> **WORK TASK**
Restate the lines of the material below word for word, from the first through the one containing "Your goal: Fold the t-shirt", and include nothing else; pictures stay out.

> **RECORDS SHOWN**
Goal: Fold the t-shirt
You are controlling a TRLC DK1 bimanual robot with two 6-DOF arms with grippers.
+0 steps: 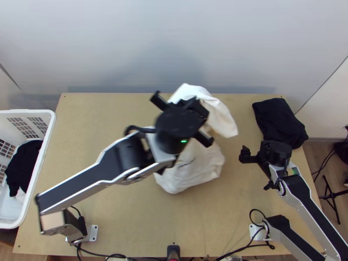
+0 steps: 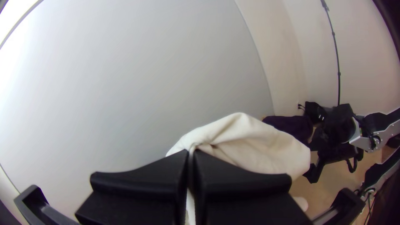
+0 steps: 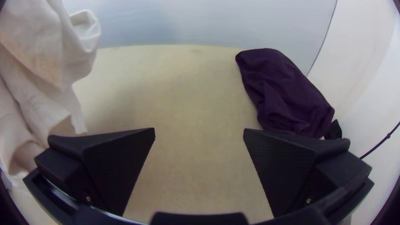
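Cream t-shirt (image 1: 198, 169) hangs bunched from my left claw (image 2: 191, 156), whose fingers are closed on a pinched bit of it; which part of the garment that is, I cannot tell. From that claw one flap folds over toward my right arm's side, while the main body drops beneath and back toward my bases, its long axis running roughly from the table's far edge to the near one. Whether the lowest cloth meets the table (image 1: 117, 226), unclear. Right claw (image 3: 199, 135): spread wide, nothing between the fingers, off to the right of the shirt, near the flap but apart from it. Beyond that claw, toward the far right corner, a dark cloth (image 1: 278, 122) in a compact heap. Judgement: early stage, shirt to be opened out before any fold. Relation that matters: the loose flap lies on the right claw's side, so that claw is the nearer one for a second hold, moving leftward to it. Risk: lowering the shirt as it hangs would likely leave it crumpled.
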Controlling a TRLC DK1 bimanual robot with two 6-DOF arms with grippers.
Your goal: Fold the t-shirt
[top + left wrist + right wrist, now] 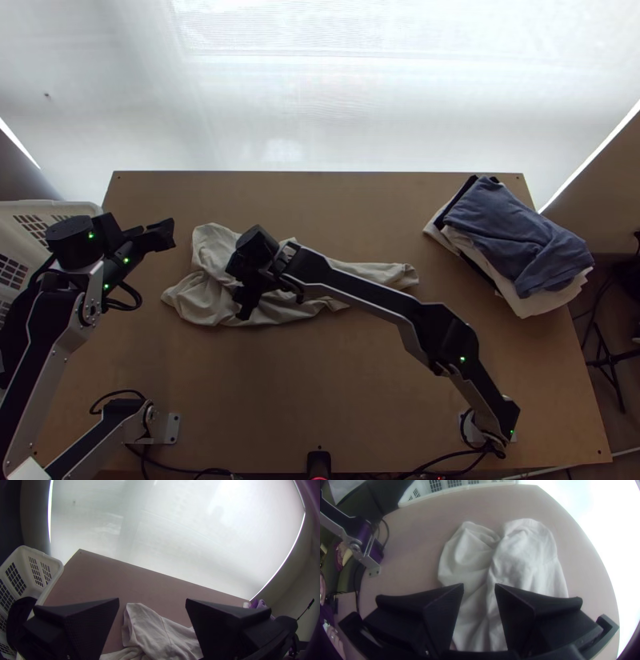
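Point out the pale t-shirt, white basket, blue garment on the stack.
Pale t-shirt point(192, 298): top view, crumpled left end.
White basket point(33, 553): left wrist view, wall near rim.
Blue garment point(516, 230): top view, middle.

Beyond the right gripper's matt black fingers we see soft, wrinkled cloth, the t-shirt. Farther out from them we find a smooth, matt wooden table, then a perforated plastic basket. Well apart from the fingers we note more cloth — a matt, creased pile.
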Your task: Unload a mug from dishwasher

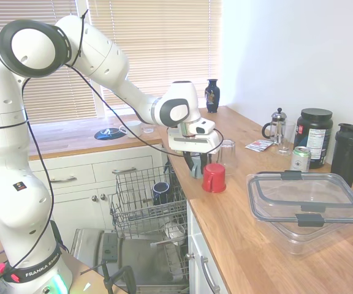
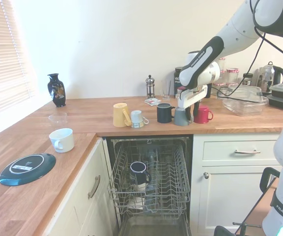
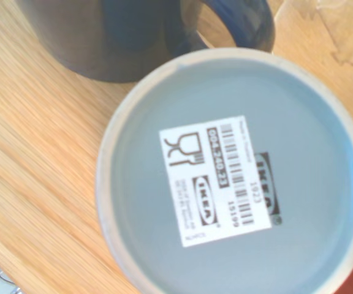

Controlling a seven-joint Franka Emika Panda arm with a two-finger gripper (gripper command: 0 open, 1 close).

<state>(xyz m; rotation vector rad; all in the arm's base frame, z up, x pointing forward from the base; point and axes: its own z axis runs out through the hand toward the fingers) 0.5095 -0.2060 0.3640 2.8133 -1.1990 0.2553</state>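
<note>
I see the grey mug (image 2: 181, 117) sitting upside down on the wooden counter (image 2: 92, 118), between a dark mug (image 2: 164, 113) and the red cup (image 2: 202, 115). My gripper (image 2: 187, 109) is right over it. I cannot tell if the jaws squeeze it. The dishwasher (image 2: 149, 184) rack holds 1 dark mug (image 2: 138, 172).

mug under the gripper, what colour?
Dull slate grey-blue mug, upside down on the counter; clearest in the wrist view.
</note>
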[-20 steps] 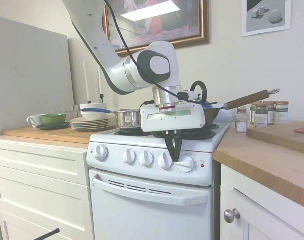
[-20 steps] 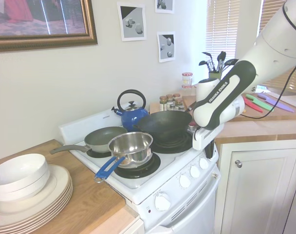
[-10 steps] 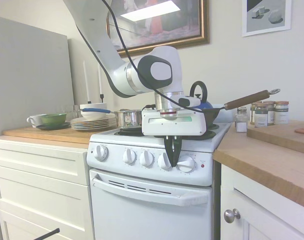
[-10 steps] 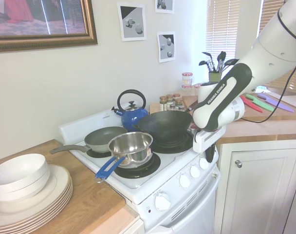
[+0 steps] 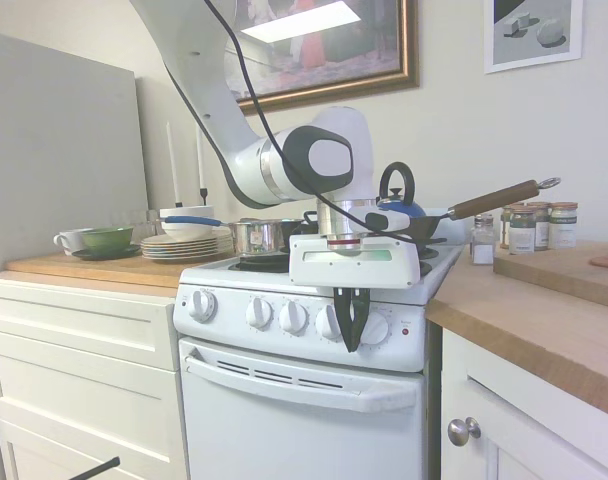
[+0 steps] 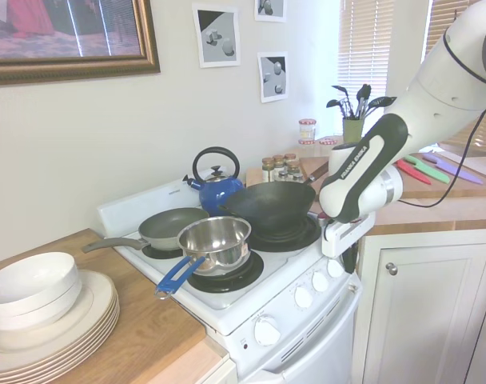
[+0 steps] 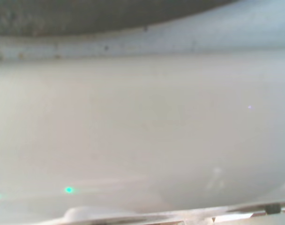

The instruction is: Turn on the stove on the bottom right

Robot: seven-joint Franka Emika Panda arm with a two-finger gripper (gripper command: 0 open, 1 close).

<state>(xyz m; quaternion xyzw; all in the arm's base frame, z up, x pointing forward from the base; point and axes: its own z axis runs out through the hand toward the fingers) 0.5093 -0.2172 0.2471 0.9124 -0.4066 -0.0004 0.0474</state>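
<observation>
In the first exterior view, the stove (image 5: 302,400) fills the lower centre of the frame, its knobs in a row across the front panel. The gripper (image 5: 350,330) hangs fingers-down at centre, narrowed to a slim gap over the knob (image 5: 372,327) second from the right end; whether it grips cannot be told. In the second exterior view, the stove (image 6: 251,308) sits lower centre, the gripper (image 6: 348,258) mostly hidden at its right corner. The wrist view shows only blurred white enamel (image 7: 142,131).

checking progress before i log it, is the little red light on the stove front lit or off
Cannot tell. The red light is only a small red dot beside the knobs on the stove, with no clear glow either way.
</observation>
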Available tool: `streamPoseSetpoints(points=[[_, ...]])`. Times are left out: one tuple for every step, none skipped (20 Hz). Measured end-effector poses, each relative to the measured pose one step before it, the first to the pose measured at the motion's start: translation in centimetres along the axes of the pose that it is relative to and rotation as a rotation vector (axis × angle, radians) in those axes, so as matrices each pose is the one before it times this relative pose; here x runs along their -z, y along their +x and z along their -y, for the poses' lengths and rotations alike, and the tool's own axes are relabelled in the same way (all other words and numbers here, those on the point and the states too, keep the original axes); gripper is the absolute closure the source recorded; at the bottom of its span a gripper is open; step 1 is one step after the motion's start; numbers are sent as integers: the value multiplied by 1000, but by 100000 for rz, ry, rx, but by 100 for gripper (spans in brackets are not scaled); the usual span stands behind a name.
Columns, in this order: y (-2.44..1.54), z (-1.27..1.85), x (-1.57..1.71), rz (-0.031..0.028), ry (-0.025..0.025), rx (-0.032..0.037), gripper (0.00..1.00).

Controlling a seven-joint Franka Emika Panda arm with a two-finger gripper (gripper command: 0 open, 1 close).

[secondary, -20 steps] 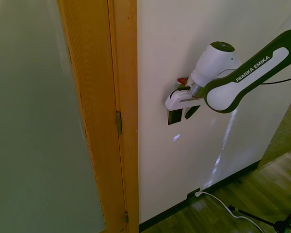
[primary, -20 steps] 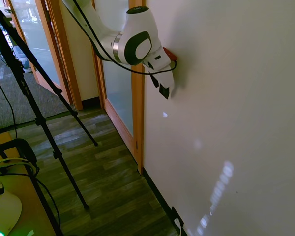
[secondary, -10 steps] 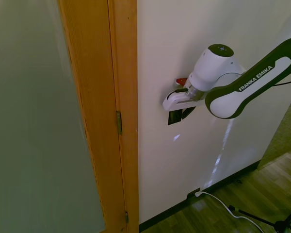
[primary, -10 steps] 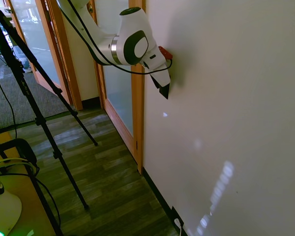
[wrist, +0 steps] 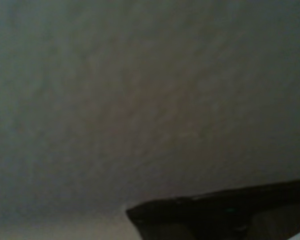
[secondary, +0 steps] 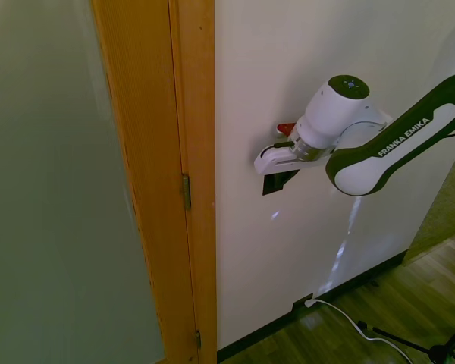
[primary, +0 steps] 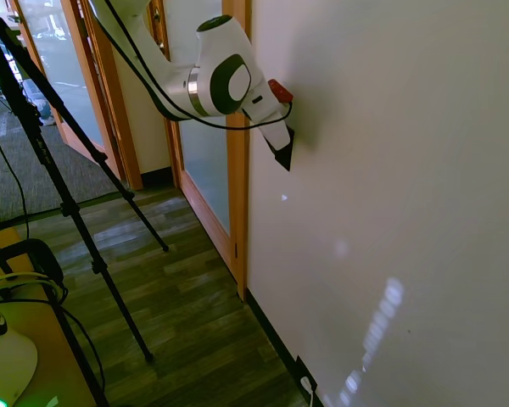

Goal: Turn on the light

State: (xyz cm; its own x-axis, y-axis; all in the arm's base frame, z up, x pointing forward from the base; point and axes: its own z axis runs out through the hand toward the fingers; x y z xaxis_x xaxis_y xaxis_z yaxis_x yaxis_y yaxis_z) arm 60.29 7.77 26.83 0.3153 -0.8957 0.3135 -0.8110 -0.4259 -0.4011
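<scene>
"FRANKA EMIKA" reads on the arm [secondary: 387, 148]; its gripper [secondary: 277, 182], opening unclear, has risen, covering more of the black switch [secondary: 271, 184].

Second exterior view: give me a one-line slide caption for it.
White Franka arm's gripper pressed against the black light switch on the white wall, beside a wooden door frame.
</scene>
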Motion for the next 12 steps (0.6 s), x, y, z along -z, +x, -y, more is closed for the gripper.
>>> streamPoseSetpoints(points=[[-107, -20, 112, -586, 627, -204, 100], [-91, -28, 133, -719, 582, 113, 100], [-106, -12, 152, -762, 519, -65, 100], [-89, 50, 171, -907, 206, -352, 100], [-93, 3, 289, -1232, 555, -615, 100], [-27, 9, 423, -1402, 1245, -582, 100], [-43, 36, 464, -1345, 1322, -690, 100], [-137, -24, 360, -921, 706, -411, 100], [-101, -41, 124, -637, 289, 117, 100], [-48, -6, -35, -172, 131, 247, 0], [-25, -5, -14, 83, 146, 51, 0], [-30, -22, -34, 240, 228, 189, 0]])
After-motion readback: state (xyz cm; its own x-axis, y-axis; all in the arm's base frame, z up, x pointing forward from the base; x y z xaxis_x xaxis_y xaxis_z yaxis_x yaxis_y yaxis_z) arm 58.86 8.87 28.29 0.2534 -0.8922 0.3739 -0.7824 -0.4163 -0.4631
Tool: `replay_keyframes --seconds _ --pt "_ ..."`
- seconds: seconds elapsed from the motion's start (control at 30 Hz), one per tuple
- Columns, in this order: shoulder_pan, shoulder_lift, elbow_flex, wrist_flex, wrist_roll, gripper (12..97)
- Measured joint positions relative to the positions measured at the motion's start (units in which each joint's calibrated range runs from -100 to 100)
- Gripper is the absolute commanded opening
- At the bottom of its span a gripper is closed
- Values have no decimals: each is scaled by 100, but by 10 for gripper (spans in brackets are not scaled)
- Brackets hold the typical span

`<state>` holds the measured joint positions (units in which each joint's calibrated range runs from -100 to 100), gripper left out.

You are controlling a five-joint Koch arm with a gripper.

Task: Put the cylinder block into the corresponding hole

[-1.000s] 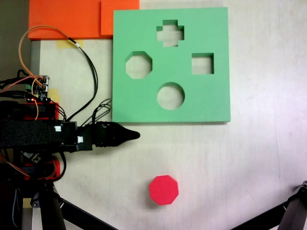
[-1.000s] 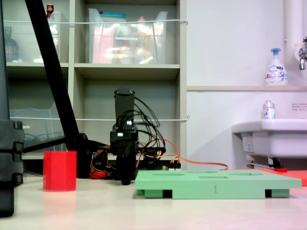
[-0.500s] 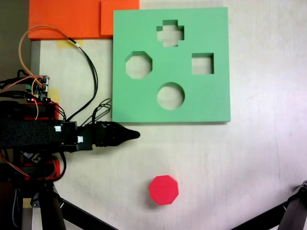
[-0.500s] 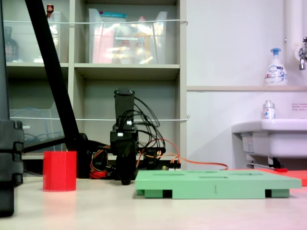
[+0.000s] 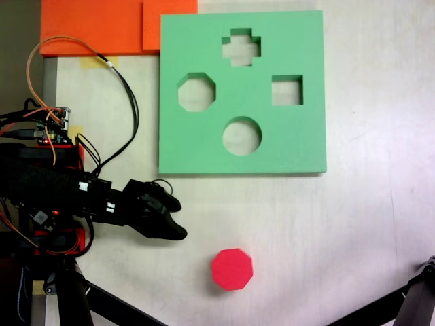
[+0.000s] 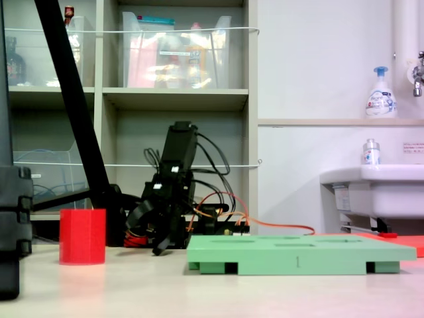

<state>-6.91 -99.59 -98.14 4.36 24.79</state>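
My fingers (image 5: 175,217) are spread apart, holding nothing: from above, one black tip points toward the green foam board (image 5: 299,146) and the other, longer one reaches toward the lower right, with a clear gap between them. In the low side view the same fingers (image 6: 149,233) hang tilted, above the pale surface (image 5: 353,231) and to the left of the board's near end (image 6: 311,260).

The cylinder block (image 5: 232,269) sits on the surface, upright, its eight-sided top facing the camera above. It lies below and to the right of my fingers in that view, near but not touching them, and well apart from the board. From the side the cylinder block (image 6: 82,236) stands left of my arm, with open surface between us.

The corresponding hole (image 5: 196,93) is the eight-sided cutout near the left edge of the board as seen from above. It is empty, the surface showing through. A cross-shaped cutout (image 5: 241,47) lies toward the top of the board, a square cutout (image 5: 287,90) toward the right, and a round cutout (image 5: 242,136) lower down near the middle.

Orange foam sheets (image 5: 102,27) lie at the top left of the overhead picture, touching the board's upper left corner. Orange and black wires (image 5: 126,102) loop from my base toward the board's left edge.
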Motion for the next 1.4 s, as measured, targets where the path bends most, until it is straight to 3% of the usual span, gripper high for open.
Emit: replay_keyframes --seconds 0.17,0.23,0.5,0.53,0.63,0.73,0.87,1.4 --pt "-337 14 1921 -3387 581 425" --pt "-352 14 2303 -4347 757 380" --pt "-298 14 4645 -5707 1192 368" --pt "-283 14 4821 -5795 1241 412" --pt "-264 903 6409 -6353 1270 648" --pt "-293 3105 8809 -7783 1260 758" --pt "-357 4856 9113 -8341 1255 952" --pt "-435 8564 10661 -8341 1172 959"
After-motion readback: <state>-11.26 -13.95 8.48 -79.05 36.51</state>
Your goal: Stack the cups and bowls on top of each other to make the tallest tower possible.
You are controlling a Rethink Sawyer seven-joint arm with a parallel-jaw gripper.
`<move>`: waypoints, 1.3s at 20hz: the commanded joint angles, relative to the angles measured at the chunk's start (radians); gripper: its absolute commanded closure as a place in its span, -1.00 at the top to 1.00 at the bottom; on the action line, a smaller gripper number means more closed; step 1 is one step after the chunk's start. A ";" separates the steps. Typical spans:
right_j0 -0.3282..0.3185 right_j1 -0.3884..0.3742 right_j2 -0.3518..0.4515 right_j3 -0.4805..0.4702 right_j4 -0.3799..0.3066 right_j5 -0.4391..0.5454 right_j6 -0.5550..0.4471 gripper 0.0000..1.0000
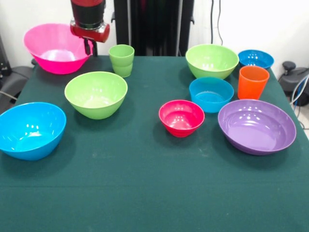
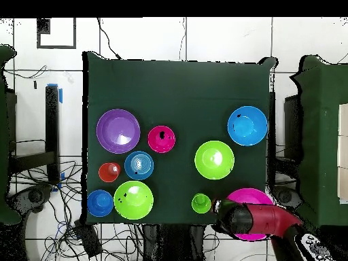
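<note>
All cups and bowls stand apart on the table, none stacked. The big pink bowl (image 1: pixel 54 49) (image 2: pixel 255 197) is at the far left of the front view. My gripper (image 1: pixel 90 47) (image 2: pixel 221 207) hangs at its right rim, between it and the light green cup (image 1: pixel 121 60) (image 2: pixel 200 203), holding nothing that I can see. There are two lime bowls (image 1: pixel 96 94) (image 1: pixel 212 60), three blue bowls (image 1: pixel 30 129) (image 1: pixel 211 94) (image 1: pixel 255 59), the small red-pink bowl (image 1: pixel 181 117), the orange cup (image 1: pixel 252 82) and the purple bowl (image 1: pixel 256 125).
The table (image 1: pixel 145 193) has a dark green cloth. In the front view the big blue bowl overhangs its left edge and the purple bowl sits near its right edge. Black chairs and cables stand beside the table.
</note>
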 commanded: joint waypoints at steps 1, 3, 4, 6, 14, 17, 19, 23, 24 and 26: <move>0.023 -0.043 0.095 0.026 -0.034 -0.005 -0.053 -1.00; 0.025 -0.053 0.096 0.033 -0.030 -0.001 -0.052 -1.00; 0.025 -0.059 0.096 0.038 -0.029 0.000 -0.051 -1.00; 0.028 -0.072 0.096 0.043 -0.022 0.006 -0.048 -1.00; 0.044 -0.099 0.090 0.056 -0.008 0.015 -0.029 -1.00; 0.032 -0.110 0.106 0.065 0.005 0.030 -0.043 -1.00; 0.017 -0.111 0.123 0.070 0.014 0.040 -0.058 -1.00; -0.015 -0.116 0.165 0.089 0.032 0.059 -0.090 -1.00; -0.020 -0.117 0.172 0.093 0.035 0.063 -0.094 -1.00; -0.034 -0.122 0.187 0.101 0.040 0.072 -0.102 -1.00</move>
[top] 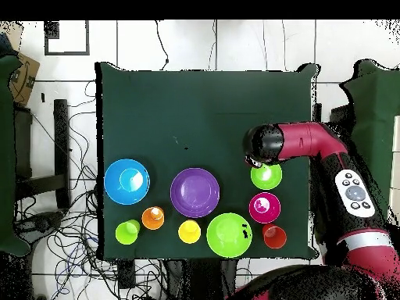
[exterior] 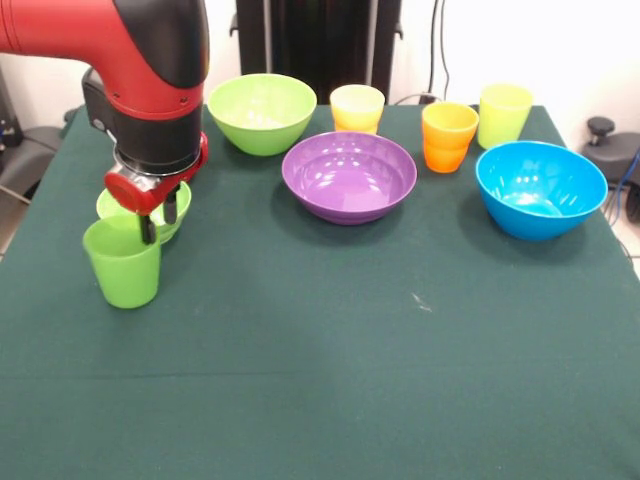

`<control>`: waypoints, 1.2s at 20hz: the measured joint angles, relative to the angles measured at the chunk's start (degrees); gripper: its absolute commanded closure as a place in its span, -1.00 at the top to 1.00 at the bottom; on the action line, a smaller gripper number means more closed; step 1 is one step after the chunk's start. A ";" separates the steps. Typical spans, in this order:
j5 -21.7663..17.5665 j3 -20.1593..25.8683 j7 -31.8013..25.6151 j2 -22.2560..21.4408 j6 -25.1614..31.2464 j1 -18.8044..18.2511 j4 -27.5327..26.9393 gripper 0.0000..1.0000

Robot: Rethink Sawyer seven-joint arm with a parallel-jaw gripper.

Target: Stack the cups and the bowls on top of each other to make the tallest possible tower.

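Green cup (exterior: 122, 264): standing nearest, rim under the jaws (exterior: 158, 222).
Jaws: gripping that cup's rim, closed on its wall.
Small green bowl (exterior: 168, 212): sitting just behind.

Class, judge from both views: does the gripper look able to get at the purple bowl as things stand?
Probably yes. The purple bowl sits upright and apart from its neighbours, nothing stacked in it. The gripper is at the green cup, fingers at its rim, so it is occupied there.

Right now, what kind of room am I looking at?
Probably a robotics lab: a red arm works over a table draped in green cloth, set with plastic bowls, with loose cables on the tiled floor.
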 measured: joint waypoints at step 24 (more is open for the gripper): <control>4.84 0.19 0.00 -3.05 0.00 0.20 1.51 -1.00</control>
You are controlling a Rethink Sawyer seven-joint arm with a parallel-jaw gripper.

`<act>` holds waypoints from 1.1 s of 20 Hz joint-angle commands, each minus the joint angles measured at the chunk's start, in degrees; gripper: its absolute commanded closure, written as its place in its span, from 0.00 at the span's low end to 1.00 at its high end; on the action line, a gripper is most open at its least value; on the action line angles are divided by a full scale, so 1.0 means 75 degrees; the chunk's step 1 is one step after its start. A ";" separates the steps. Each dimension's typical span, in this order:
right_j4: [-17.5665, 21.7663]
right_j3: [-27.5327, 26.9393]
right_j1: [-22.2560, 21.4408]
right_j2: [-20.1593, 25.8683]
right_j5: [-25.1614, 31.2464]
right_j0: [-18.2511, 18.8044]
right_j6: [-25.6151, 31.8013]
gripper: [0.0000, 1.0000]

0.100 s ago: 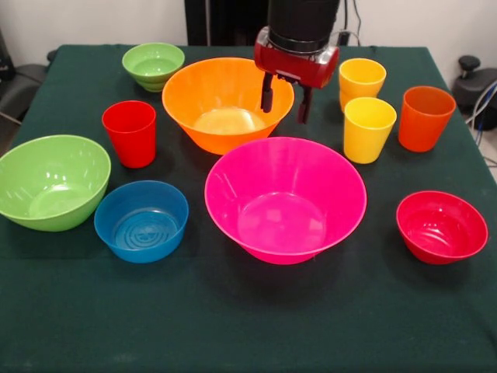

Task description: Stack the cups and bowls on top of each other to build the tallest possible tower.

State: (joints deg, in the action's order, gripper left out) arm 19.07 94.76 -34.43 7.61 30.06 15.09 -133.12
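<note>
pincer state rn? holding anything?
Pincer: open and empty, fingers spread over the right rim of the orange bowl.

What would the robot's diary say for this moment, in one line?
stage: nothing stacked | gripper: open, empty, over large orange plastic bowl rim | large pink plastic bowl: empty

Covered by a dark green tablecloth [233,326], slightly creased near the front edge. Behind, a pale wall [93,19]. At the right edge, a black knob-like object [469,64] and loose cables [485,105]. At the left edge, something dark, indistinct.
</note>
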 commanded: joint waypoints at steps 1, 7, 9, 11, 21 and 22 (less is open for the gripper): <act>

> **FINAL ANSWER**
Goal: Fold the t-shirt
You are controlling a TRLC DK1 bimanual robot with two 6-DOF arms with grippers.
+0 steps: 
+0 steps: 
+0 steps: 
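Cream t-shirt (image 1: 198, 169) hangs bunched from my left claw (image 2: 191, 156), whose fingers are closed on a pinched bit of it; which part of the garment that is, I cannot tell. From that claw one flap folds over toward my right arm's side, while the main body drops beneath and back toward my bases, its long axis running roughly from the table's far edge to the near one. Whether the lowest cloth meets the table (image 1: 117, 226), unclear. Right claw (image 3: 199, 135): spread wide, nothing between the fingers, off to the right of the shirt, near the flap but apart from it. Beyond that claw, toward the far right corner, a dark cloth (image 1: 278, 122) in a compact heap. Judgement: early stage, shirt to be opened out before any fold. Relation that matters: the loose flap lies on the right claw's side, so that claw is the nearer one for a second hold, moving leftward to it. Risk: lowering the shirt as it hangs would likely leave it crumpled.
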Controlling a TRLC DK1 bimanual robot with two 6-DOF arms with grippers.
Your goal: Fold the t-shirt

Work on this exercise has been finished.